** Work task **
Retype the data below in full, keeping every character as it is.

** Dataset extract **

□ □ □ □

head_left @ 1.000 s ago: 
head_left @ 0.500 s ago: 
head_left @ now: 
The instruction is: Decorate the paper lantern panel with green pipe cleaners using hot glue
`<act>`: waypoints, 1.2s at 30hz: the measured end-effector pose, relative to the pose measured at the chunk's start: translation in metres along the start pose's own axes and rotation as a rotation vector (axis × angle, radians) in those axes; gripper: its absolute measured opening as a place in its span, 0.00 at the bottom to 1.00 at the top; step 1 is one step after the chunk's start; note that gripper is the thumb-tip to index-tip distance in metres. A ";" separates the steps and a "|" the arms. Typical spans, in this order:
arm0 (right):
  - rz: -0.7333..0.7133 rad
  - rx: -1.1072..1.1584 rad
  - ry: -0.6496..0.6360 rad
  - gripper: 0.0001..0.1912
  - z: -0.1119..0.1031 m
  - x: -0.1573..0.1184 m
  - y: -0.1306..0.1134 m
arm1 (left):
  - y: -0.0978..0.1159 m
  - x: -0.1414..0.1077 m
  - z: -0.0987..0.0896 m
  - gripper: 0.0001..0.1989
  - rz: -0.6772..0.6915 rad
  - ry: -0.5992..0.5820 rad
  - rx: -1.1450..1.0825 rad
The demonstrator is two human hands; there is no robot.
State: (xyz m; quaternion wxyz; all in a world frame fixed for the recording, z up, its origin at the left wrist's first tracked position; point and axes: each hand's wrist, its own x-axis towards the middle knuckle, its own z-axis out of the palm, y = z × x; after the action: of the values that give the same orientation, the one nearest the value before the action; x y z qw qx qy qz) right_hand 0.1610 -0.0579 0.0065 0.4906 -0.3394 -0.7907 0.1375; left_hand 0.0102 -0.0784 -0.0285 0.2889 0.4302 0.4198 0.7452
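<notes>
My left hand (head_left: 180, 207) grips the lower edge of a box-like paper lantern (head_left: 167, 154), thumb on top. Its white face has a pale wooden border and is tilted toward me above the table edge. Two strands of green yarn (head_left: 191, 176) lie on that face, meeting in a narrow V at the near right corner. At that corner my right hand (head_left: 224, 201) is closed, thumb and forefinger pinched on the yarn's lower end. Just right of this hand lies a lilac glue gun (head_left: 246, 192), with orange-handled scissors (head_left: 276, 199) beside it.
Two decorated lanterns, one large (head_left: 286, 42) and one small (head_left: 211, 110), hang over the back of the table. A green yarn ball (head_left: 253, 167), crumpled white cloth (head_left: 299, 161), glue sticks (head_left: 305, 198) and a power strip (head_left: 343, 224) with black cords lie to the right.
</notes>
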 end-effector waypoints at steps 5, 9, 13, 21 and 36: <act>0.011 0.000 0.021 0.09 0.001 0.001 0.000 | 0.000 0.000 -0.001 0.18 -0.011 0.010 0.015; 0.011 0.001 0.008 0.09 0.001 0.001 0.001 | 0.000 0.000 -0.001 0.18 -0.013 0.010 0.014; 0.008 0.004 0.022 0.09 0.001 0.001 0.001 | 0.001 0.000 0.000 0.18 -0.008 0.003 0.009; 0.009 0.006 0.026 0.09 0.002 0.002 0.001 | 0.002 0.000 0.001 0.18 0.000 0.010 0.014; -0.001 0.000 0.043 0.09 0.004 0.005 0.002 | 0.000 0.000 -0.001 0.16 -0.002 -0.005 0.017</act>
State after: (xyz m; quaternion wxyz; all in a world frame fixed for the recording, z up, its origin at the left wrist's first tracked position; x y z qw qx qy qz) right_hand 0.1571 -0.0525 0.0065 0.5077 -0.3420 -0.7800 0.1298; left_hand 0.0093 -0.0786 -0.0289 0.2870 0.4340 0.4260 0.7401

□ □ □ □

** Solved problem **
head_left @ 1.000 s ago: 
head_left @ 0.500 s ago: 
head_left @ now: 
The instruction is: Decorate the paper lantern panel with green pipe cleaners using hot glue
`<act>`: waypoints, 1.2s at 30hz: the measured end-effector pose, relative to the pose measured at the chunk's start: translation in metres along the start pose's own axes and rotation as a rotation vector (axis × angle, radians) in those axes; gripper: its absolute measured opening as a place in its span, 0.00 at the bottom to 1.00 at the top; step 1 is one step after the chunk's start; note that gripper is the thumb-tip to index-tip distance in metres. A ";" separates the steps and a "|" the arms. Typical spans, in this order:
arm0 (right):
  - rz: -0.7333..0.7133 rad
  - rx: -1.1072..1.1584 rad
  - ry: -0.6496..0.6360 rad
  - gripper: 0.0001..0.1912
  - z: -0.1119..0.1031 m
  - x: -0.1573..0.1184 m
  - y: -0.1306..0.1134 m
arm1 (left):
  - y: -0.0978..0.1159 m
  - x: -0.1414..0.1077 m
  - z: -0.0987..0.0896 m
  - gripper: 0.0001..0.1989
  - rz: -0.6772..0.6915 rad
  - ry: -0.5992..0.5820 rad
  - rx: -1.1450..1.0825 rad
The demonstrator is two human hands; there is no robot.
State: (xyz m; quaternion wxyz; all in a world frame fixed for the recording, z up, its origin at the left wrist's first tracked position; point and axes: each hand's wrist, its own x-axis towards the middle knuckle, its own z-axis out of the palm, y = z × x; after the action: of the values that give the same orientation, the one nearest the value before the action; x y z qw qx qy qz) right_hand 0.1610 -0.0579 0.0065 0.4906 -0.3394 -0.7907 0.1375; left_hand 0.0102 -0.0784 -0.0285 0.2889 0.4302 0.4198 0.7452
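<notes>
My left hand (head_left: 180, 207) grips the lower edge of a box-like paper lantern (head_left: 167, 154), thumb on top. Its white face has a pale wooden border and is tilted toward me above the table edge. Two strands of green yarn (head_left: 191, 176) lie on that face, meeting in a narrow V at the near right corner. At that corner my right hand (head_left: 224, 201) is closed, thumb and forefinger pinched on the yarn's lower end. Just right of this hand lies a lilac glue gun (head_left: 246, 192), with orange-handled scissors (head_left: 276, 199) beside it.
Two decorated lanterns, one large (head_left: 286, 42) and one small (head_left: 211, 110), hang over the back of the table. A green yarn ball (head_left: 253, 167), crumpled white cloth (head_left: 299, 161), glue sticks (head_left: 305, 198) and a power strip (head_left: 343, 224) with black cords lie to the right.
</notes>
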 end-effector waypoints at steps 5, 9, 13, 21 and 36: <act>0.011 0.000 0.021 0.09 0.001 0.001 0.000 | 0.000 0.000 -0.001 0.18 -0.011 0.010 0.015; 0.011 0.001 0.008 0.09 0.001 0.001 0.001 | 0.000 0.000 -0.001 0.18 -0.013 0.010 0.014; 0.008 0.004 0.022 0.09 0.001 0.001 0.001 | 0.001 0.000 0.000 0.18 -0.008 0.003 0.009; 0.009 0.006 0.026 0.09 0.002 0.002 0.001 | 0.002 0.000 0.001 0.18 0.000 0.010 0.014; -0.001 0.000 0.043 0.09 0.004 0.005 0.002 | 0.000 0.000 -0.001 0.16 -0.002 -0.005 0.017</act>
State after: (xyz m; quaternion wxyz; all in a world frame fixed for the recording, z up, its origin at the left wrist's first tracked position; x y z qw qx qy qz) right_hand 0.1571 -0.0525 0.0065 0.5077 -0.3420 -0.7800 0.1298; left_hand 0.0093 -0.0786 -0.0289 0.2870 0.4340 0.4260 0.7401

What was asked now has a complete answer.